Dessa maneira, para cada situação encontrada na sociedade como injusta e discriminatória, deve o Direito, por meio da lei, promover a equiparação dos desiguais atendendo dessa forma o princípio constitucional da igualdade. Percebe-se que o princípio da isonomia se veste de total dinamicidade, pois não se limita à forma estática de outrora, agora é aplicado e elaborado para transformar a sociedade, para promover o bem de todos visando a consecução dos ideais de justiça que permeiam a sociedade.


3.0 Distinção do Princípio da Isonomia no Direito Público e no Direito Privado.

Com efeito, o princípio da isonomia se comporta de forma distinta quando se analisa sua incidência no direito público e no direito privado. Historicamente, a luta travada para se atingir a igualdade no direito público foi muito mais lenta do que no direito privado, principalmente no campo do direito obrigacional.

Para se chegar ao estágio atual de entendimento jurídico do princípio da igualdade no direito público a humanidade passou por sensíveis modificações em sua estrutura inclusive por meio de revoluções e conflitos que geraram um enorme derramamento de sangue. Se hoje o pobre e o rico devem ser tratados de forma igual, ou, a depender do caso, esta relação deve ser desigualada para atingir um equilíbrio, é porque houve uma constante evolução conceitual no seio da sociedade, inclusive com mudança de valores incrustados nas mentes humanas, para se obter a igualdade.

No Direito Privado, no entanto, o negócio jurídico sempre foi permeado por uma noção de igualdade das partes.
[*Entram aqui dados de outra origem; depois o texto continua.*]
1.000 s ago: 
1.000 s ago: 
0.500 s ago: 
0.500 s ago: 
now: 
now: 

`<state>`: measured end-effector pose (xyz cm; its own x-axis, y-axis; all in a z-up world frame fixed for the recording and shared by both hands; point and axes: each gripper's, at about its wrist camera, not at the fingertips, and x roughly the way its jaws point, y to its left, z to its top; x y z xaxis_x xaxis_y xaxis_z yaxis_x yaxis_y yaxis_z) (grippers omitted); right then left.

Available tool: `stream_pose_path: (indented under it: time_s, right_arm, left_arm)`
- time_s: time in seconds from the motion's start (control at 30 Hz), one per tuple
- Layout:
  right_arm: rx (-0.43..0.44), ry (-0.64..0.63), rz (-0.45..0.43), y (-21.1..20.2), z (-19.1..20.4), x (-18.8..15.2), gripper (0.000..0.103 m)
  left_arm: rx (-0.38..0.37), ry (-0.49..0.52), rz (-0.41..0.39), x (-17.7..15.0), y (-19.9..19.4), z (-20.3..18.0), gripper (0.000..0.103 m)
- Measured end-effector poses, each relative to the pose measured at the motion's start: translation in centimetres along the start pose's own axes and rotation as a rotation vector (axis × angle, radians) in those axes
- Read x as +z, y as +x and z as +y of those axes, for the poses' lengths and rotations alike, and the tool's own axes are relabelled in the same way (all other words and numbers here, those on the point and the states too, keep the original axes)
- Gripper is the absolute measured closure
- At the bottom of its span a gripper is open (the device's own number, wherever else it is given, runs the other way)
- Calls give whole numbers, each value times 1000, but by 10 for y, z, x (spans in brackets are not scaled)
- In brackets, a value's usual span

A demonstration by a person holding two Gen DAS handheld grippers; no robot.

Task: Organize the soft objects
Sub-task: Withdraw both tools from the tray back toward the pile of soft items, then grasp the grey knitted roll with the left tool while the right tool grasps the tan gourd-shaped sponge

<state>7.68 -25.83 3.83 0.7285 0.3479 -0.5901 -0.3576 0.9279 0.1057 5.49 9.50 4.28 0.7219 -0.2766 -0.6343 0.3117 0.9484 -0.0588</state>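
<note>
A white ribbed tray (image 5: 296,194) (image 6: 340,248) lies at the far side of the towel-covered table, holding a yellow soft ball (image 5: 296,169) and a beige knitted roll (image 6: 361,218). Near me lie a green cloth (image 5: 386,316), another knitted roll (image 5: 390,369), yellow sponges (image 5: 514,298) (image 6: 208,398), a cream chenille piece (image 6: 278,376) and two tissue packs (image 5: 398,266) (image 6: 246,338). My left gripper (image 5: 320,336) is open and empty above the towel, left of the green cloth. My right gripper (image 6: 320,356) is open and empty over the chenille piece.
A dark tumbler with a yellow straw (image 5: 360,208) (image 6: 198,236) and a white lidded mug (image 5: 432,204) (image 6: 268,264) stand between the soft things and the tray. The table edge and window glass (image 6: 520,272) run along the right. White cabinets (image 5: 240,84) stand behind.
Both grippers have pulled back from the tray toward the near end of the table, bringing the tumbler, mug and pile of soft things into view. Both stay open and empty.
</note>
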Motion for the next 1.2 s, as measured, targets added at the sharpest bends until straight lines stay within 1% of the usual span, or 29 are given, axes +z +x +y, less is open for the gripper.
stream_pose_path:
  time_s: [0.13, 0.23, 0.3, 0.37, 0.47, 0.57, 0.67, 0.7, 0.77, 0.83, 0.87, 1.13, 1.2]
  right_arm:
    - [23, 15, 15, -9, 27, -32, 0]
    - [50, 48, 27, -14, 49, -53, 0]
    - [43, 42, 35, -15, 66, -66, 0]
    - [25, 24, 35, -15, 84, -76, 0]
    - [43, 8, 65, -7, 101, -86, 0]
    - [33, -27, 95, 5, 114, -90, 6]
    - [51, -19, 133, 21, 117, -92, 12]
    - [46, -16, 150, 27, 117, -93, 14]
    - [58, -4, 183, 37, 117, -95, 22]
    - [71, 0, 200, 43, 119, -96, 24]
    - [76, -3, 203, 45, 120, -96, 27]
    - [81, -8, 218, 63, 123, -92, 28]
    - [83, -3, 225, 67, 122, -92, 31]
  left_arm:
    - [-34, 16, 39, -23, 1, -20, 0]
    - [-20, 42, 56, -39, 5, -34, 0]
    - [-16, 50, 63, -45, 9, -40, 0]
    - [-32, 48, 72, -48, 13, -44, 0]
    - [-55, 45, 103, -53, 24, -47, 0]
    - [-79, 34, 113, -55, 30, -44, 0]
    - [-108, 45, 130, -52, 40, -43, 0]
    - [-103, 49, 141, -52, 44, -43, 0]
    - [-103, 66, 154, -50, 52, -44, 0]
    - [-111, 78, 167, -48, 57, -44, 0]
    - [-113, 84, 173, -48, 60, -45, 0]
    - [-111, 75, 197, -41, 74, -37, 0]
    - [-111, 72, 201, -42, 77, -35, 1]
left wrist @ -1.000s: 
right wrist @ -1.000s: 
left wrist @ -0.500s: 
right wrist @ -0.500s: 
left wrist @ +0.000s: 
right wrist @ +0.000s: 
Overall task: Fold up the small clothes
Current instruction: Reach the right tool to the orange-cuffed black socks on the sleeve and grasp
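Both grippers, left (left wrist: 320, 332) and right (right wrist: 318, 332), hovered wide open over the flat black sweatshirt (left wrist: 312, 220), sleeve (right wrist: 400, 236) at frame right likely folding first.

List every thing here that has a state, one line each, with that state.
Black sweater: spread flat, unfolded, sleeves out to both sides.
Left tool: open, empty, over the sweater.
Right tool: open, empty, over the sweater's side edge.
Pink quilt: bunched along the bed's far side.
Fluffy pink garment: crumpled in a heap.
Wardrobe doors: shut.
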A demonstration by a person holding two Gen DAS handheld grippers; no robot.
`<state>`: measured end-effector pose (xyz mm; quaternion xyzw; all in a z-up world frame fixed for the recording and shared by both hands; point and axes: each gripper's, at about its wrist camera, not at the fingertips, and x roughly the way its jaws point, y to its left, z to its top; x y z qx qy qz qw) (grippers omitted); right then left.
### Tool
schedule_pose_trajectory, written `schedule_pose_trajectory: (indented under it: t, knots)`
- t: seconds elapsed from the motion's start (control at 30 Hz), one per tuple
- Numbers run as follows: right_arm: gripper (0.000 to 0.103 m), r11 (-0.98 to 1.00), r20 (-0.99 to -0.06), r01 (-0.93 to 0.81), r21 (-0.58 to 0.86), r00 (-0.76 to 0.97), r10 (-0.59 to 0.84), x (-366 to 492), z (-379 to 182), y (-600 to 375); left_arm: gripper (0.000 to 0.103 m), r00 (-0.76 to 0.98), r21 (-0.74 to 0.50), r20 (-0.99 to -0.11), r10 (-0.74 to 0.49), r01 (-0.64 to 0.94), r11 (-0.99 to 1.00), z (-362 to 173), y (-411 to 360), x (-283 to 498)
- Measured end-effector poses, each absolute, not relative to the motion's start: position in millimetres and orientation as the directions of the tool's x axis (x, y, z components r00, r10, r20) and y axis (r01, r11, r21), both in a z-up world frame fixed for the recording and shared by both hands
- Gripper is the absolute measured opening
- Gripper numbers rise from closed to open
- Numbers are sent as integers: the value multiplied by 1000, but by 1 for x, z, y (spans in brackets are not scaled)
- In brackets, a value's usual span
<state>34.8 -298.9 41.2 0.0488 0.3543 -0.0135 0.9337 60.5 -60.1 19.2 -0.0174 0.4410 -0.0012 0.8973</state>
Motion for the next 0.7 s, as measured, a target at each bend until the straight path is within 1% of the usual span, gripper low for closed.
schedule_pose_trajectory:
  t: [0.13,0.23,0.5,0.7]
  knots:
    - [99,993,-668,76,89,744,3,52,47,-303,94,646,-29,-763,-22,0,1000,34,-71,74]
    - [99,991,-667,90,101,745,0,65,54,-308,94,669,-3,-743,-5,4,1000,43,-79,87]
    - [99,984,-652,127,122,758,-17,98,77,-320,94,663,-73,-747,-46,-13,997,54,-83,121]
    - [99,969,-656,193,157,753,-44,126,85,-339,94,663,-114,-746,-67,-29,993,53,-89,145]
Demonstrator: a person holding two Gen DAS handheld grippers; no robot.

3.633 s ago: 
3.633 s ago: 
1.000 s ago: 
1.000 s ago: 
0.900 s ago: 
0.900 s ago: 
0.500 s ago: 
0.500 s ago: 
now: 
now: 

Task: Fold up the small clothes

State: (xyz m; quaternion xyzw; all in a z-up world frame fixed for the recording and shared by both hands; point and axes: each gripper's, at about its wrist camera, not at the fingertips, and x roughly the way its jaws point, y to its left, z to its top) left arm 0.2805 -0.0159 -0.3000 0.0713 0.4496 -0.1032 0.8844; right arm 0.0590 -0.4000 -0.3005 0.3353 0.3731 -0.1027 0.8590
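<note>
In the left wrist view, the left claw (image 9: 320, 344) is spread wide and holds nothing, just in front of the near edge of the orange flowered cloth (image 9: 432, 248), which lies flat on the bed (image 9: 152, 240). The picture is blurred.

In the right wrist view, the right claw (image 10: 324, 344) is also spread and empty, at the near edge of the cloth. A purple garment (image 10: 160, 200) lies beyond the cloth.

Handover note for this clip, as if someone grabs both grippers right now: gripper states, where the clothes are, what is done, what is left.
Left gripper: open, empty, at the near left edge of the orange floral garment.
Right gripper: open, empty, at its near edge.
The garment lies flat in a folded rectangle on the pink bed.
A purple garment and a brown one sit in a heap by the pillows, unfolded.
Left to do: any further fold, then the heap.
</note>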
As pessoas quando negociavam partiam do pressuposto de que com relação ao ato civil que praticavam estavam no mesmo patamar sendo assim iguais em direitos e obrigações.

A professora Cármen Lúcia Antunes Rocha abaliza tal entendimento da seguinte forma:

"É de se registrar, ainda, que do exame de documentos legais constata-se que a igualdade no Direito Civil foi mais rapidamente alcançado que na esfera do Direito Público, especialmente no que concerne aos direitos políticos, às chamadas liberdades públicas, que muito mais dificilmente se impuseram igualmente para os indivíduos (ROCHA, 1990, p.35)".

É claro que mesmo no Direito Civil nem sempre as pessoas se achavam em pé de igualdade. No Direito de Família por exemplo, a figura do homem, sempre foi mais ressaltada que a figura da mulher, sendo esta colocada a um papel secundário nas relações familiares, havendo para o marido o direito de tomar as decisões mais relevantes direcionando o rumo que a sua família deveria tomar. À mulher restava cuidar dos filhos e administrar a casa.

Atualmente esta distinção entre homens e mulheres no Direito de Família não existe, ambos são iguais em direitos e obrigações resultantes das relações familiares. É claro que esta situação de igualdade no Direito de Família foi fruto da influência da luta travada pelas mulheres no século XX para sua equiparação aos homens. Tal embate, notadamente quanto aos direitos políticos influenciou, em decorrência, o Direito Privado, haja visto que seria ilógico conceber que homens e mulheres fossem iguais em direitos na esfera pública e ainda remanescessem as discriminações do Direito de Família.

No campo, porém, do Direito das Obrigações, não se discutia a distinção entre homens e mulheres. A mulher solteira ou viúva poderia contratar livremente somente havendo restrições se fosse casada. Nota-se portanto que nas relações jurídicas obrigacionais as partes (devedor e credor) mantinham uma condição equânime reciprocamente, a igualdade das partes era pressuposto para o fiel cumprimento do contrato.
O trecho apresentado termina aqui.